Machine Learning + Water Pumps
The objective of this project was to use Machine Learning methods to correctly classify water pumps in Tanzania as working, needing repair, or broken based on data collected for each water pump in the country. The data were obtained from DrivenData.org, which obtained the data from Taarifa. Our program processes the data and then runs multiple supervised, unsupervised and ensemble learning techniques. Our goal was to find a method and find parameters that minimized our error rate.
Disappointing Wins: an fMRI Study
This study investigated the neural correlates of ambivalence in a gambling paradigm (Larsen et al., 2004). Participants played a series of gambles while fMRI data were collected. These data were obtained from Dartmouth College. I worked on processing analyzing the data using AFNI.
Eliminate the Negative, Accentuate the Positive: Emotion Regulation of Ambivalence in a Gambling Paradigm
This study investigated the effects of emotion regulation on ambivalence in a gambling paradigm (Larsen et al., 2004). Specifically, can emotion regulation reduce or eliminate ambivalence levels? Behavioral and ERP data were collected over the course of the session. Preliminary results suggest that emotion regulation, especially positive regulation, is effective in reducing ambivalence.

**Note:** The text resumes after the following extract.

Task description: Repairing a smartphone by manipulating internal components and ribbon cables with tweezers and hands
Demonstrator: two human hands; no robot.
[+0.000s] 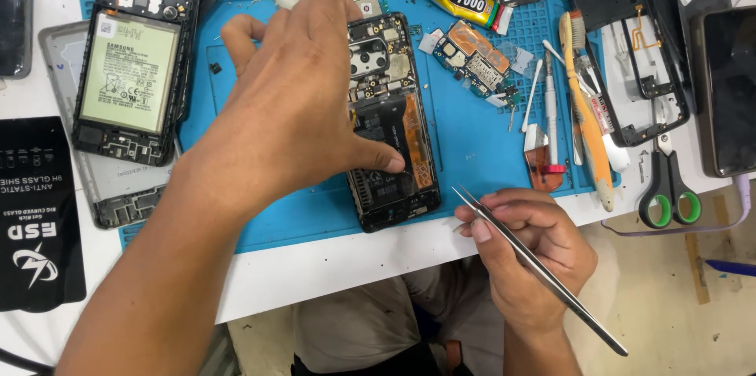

The objective of this project was to investigate whether simple machine-learning methods (e.g., Naive Bayes, Decision Trees, Random Forest, and Support Vector Machines) could be used to diagnose dementia in patients based on their responses to the Boston Cookie Theft Task. Transcripts were collected from the Pitt Corpus. We found that using alphanumeric, stemmed word-features, we were able to obtain F1-scores greater than 80% for several ML methods, indicating that our feature selection and methods were an effective way of diagnosing dementia for this particular task.